Barbara Tosi

Storica dell’Arte dell’Università di Firenze

Ha scritto di Cornelia Stauffer :

Galleria Altrimmagine, Bari, 1988

 

La più recente produzione di opere di Cornelia Stauffer ci introduce in un mondo in cui il reale è sopravanzato dalla pittura. Infatti, se con una certa facilità si possono individuare gli oggetti di quella rappresentazione: frutta, pane, cibo in genere, niente ci fa riconoscere, in quelle nature morte, l’aspetto di esse.

La forma e il colore del limone in realtà non appartengono più ad esso.

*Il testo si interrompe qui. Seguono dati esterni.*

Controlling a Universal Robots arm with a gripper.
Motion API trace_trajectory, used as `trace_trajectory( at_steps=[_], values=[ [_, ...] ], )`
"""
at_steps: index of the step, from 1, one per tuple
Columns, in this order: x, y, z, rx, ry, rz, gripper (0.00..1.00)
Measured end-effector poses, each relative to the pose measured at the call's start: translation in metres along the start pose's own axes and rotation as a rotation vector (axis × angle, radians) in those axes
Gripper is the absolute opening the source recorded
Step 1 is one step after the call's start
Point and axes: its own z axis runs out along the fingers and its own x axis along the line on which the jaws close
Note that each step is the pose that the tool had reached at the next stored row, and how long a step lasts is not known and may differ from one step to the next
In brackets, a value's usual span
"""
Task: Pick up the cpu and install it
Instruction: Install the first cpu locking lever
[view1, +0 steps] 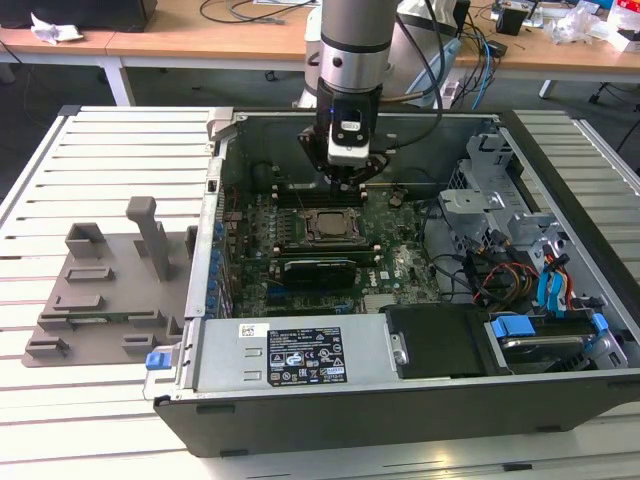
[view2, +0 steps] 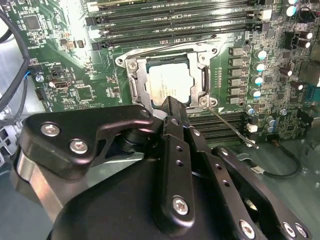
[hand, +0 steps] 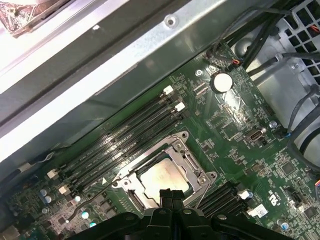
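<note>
The cpu (view2: 169, 84), a pale silver square, lies flat inside the motherboard socket; it also shows in the first wrist view (hand: 162, 177) and, small, in the exterior view (view1: 328, 226). A metal frame (view2: 134, 80) surrounds it. My gripper (view1: 350, 176) hangs just above the socket, inside the open computer case. Its black fingers (hand: 170, 192) are pressed together with nothing between them. In the second wrist view the gripper (view2: 171, 102) has its tip over the cpu's near edge, hiding part of it.
A thin socket lever (view2: 231, 127) sticks out sideways over the memory slots (view2: 220, 127). More memory slots (hand: 125, 145) run beside the socket. Cables and drive bays (view1: 520, 260) fill the case at the exterior view's right. A grey plastic tray (view1: 100, 290) sits outside the case.
</note>
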Motion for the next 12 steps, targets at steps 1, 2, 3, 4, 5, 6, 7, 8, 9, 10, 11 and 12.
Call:
trace_trajectory(
  at_steps=[1, 2, 3, 4, 5, 6, 7, 8, 9, 10, 11, 12],
  values=[
    [0.0000, 0.0000, 0.0000, -0.0002, -0.0003, -0.010, 0.11],
    [0.0000, 0.0000, 0.0000, -0.0003, -0.0005, -0.017, 0.11],
    [0.0000, 0.0000, 0.0000, -0.0005, -0.0008, -0.029, 0.11],
    [0.0000, 0.0000, 0.0000, -0.0007, -0.0011, -0.037, 0.11],
    [0.0000, 0.0000, 0.0000, -0.0008, -0.0015, -0.052, 0.11],
    [0.0000, 0.0000, 0.0000, -0.0011, -0.0020, -0.067, 0.11],
    [0.0000, 0.0000, 0.0000, -0.0014, -0.0025, -0.085, 0.11],
    [0.0000, 0.0000, 0.0000, -0.0016, -0.0028, -0.094, 0.11],
    [0.0000, 0.0000, 0.0000, -0.0016, -0.0029, -0.099, 0.11],
    [0.0000, 0.0000, 0.0000, -0.0017, -0.0030, -0.102, 0.11],
    [0.0000, 0.0000, 0.0000, -0.0017, -0.0031, -0.108, 0.11],
    [0.0000, 0.0000, 0.0000, -0.0018, -0.0033, -0.113, 0.11]
  ],
)
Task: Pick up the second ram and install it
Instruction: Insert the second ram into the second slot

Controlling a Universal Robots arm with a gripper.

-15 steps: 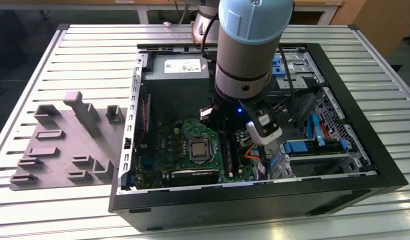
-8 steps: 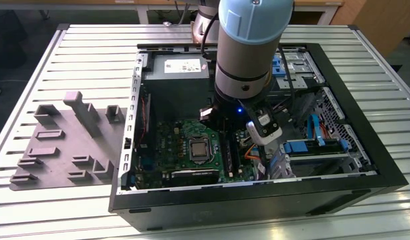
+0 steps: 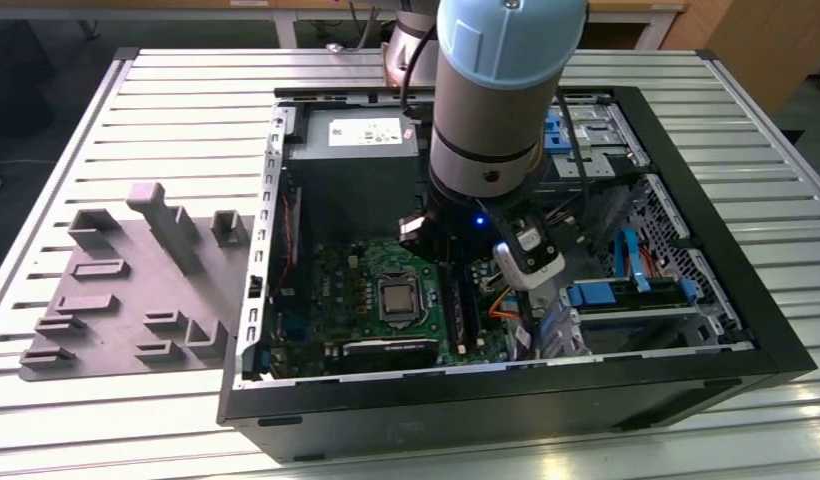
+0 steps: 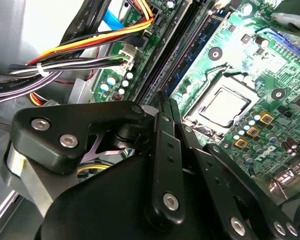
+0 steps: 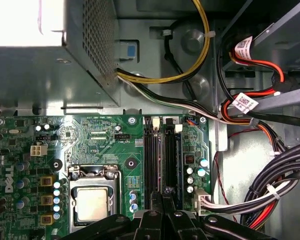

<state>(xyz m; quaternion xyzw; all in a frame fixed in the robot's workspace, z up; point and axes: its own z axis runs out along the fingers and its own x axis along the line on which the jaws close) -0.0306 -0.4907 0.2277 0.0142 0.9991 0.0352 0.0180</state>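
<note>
Green circuit board point(image 3: 350, 290) lies exposed inside an open computer case point(image 3: 517, 395) on a slatted metal table point(image 3: 183, 90), with its silver processor socket point(image 3: 399, 297) near the middle. The robot arm point(image 3: 497, 100) reaches down into the case just beside the socket, on the exterior view's right of it. In both wrist views the gripper point(image 5: 163, 194) hangs over the long black slots point(image 5: 151, 160) that run alongside the socket, its black fingers point(image 4: 162, 145) drawn together with barely a gap. Whether they pinch the second memory stick cannot be told: anything dark and edge-on between them blends with the slots below. Yellow, red and black cables point(image 5: 160, 77) loop beyond the slots, on the side away from the socket. A grey moulded tray point(image 3: 117, 300) sits on the table well apart from the socket, outside the case on the exterior view's left.
</note>
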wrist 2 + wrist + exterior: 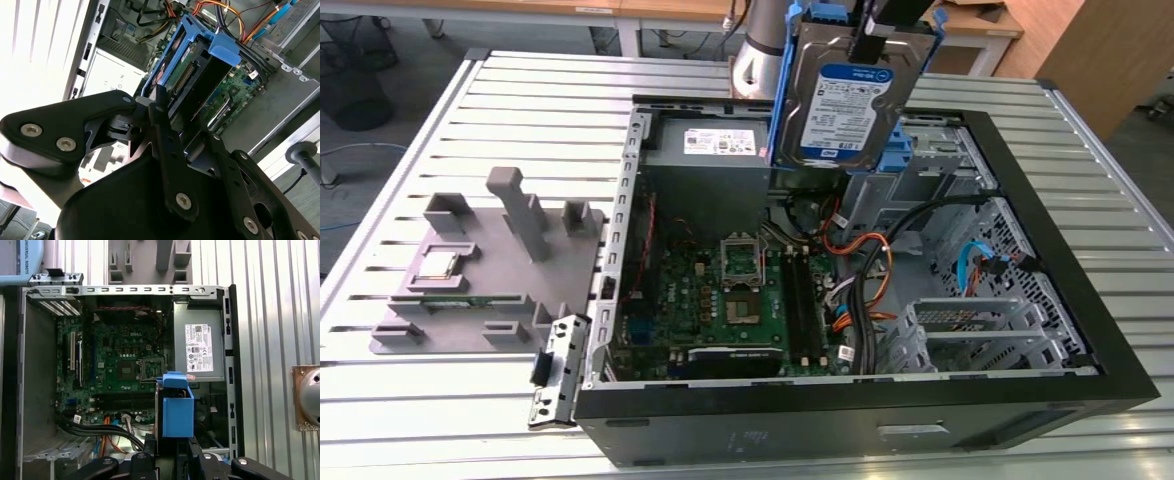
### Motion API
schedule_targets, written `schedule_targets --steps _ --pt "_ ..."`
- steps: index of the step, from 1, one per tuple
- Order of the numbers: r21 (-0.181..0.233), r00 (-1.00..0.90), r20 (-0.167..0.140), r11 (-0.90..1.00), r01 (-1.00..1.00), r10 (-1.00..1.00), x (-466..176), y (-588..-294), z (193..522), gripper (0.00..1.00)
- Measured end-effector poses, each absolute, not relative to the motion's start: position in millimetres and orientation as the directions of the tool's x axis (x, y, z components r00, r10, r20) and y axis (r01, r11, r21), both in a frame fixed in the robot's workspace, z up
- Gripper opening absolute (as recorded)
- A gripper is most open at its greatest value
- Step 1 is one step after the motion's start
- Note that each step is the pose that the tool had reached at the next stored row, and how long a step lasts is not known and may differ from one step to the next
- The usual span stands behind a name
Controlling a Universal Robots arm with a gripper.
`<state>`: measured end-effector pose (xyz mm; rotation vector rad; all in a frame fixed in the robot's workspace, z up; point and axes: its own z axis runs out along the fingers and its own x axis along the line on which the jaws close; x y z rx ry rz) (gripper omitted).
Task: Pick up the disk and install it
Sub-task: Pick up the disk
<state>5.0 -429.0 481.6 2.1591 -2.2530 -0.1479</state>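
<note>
Grey ribbed metal makes up the desk (400, 420). At the exterior view's left a pale grey plastic fixture with upright posts (494, 265) stands on it. Just beside the case's near corner lies a slotted black metal strip (554, 370).

Next comes the open black computer case (854, 425), lying on its side with the panel off. Inside, toward the exterior view's left, sits the green motherboard (720, 310). Behind it is a grey power-supply box with a white sticker (707, 150).

Above the far rim of the case the silver-and-blue arm (761, 50) comes down. To its right hangs the flat rectangular silver disk with a blue-and-white label and blue plastic rails (854, 105). The disk is upright in the air with its label facing the camera, clear of the case floor and over the rear bay.

The black claw (887, 28) has it by the top edge. In the second wrist view the claw (185, 125) is closed on the disk (177, 80), with one black finger (159, 112) pressed to the side of the blue carrier.

The first wrist view looks down on the disk edge-on (177, 412) below the claw (170, 452). There it hangs between the motherboard (115, 360) and the power-supply box (197, 345).

Further right in the exterior view run orange wires (867, 250) and a blue cable (974, 265). Near the case's front is a silver perforated drive cage (974, 330).
</note>
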Motion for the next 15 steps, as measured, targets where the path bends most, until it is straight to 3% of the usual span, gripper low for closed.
schedule_targets --steps 15 --pt "0.080 -0.045 -0.054 0.041 -0.996 -0.998 6 -452 481 0.35"
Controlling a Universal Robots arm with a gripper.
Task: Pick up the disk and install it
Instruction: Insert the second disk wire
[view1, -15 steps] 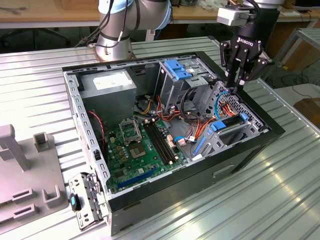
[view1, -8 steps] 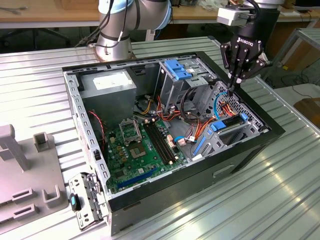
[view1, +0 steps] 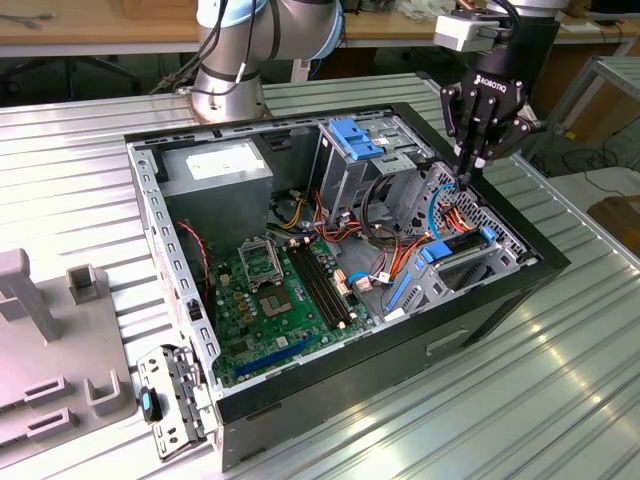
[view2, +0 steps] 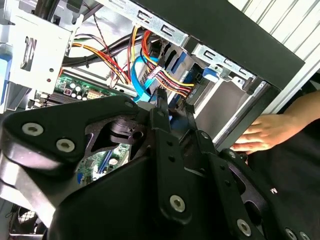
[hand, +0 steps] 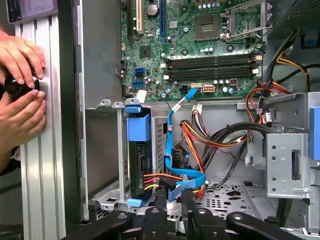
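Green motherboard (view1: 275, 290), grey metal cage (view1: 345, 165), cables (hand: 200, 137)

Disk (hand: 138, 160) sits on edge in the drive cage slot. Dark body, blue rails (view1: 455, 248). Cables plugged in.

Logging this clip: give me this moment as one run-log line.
gripper: over case's drive end, holding nothing seen | disk: seated in bay, cables attached | hands: on knob outside case

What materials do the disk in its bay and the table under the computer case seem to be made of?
The disk: dark body, probably metal, its finish hard to judge; the bright blue rails look like moulded plastic with a smooth matte surface. The table: probably aluminium, silver-grey, ribbed in long grooves, with soft reflections of light.
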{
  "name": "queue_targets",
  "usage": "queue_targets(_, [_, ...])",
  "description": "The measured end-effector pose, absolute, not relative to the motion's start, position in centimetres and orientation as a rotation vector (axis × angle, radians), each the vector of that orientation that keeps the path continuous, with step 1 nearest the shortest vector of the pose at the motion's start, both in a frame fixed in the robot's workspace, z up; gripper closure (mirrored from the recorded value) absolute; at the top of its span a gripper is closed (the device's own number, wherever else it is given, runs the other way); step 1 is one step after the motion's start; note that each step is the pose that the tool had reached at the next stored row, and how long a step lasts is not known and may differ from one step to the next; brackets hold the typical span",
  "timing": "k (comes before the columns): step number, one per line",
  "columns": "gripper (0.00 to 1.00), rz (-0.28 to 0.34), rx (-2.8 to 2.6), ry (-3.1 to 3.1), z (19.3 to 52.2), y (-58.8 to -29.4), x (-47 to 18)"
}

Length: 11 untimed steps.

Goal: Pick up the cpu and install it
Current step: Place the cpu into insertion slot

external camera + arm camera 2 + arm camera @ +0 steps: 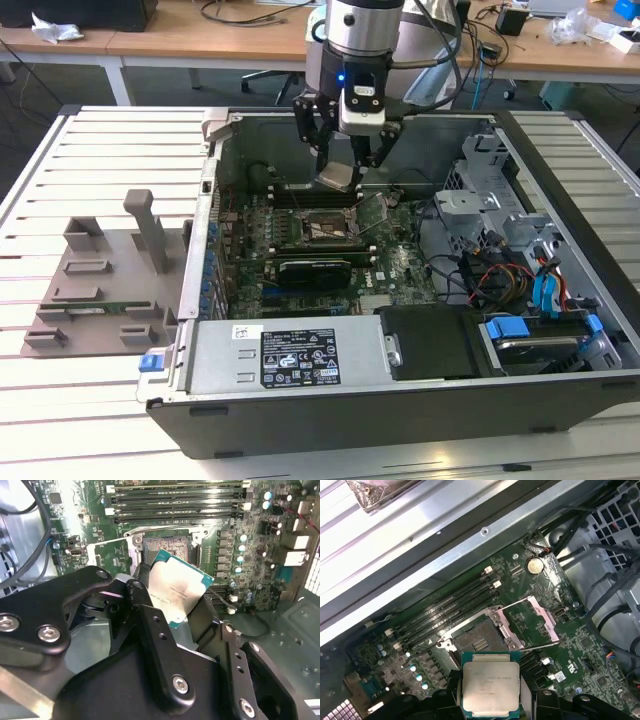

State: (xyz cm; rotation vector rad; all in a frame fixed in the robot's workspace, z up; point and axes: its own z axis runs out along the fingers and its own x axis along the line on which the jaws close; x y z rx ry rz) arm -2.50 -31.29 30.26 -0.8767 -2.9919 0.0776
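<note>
Cpu [491, 687]: gripped in the closed pincer [491, 700] by two opposite edges, lid facing the first wrist view. It is held in the air inside the open case [560, 200], above the socket [477, 642] and apart from it. In the exterior view it looks slightly tilted.

Handling, as judged:
- Light, flat and stiff; no flex is expected.
- The metal lid is smooth and likely slippery, so the grip is best kept on the thin green edges, as taken now.
- The underside contacts and the socket pins are taken to be fragile. Any skewed or forced seating could bend them.

Writing:
- Fine etched print is seen on the lid in both wrist views. It is not transcribed.
- A white label [300, 355] with dense print and symbols is noted on the case's front box, too small to read.

Surroundings:
- The socket frame [540, 620] is swung open beside the socket.
- Memory slots [445, 610] run alongside on the green board [590, 660].
- The case lies on a slatted tabletop [100, 150].
</note>
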Motion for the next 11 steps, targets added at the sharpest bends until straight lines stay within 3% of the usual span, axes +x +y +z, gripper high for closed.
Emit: queue_targets(11, [0.45,0.074,-1.152,-2.892,30.22,-31.29,-2.5])
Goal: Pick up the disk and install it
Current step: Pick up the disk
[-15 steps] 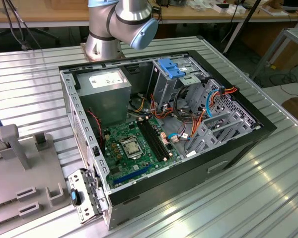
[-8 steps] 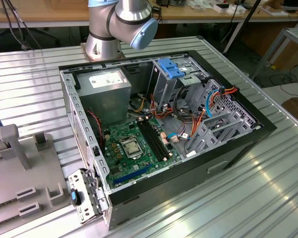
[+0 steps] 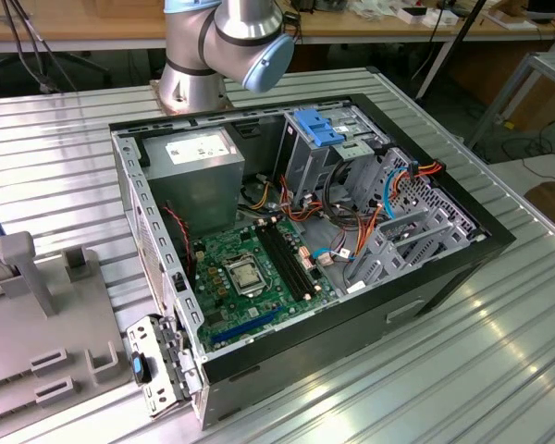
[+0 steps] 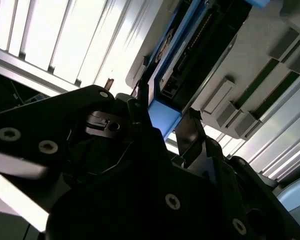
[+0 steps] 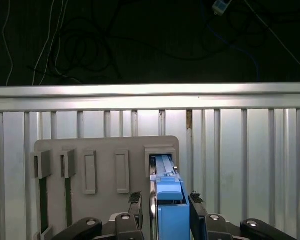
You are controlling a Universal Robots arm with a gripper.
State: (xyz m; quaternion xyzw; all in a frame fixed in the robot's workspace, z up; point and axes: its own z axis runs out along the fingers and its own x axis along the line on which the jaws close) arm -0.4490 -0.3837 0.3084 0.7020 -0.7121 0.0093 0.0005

Se da sempre la pittura ha avuto con il reale un vero rapporto di artificio, di pura menzogna rispetto a ciò che rappresenta, anche nelle forme più fedeli e suggestive, a proposito di natura morta basta pensare alle straordinarie pitture fiamminghe, in quanto nessuno ha mai potuto bere in quel bicchiere sentire l’aspro e fresco odore di quel limone etc…, ebbene, quindi, se questo è assodato, non è altrettanto certo quanto quelle forme siano dentro alla pittura, sopraffatte dalla stessa e, in quanto tali, non più che lontanamente oggetti, cose, bensì parti attive di quella straordinaria famiglia, che ha per parenti pennelli, colori e superfici.

Per il lavoro di Cornelia Stauffer il caso “natura morta” è solo un caso, di fatti al di là di ciò che si può riconoscere, nel quadro esiste la forma e le sue trasformazioni, il

colore e le paste, gli amalgama che lo compongono.

E’ questo uno dei modi della pittura che vive di sé, che al suo interno, nel suo crescere e nel suo articolarsi trae linfa vitale, alimento essenziale, ragione di essere. Forse non è un caso, forse non è poi così misconosciuto, forse è anche conscio che, se di alimento si tratta, parti di cibo siano la presenza costante sui quadri.

Da questo alimento si trae la forza, non solo per crescere, ma anche per esistere.

Trovare la strada della pittura nei meandri delle  fascinazioni che, come tranelli plastici, chimere estetiche, si propongono di volta in volta al pittore, non è certo semplice. Mantenere la distanza con quel minaccioso specchio di Narciso che sempre si può aprire sotto gli occhi del pittore è indubbiamente arduo. Per questo il permanere di un soggetto antico e provato come la natura morta, sebbene così personalmente eseguito, è una pratica di rigore, di forza, di azzeramento di campo, di scesa in lizza con pennelli in pugno, che desta interesse e che peraltro restituisce dei risultati.

E’ un lavoro silenzioso, quello di Cornelia Stauffer, ma che non produce silenzio, bensì fino ad ora ha prodotto opere.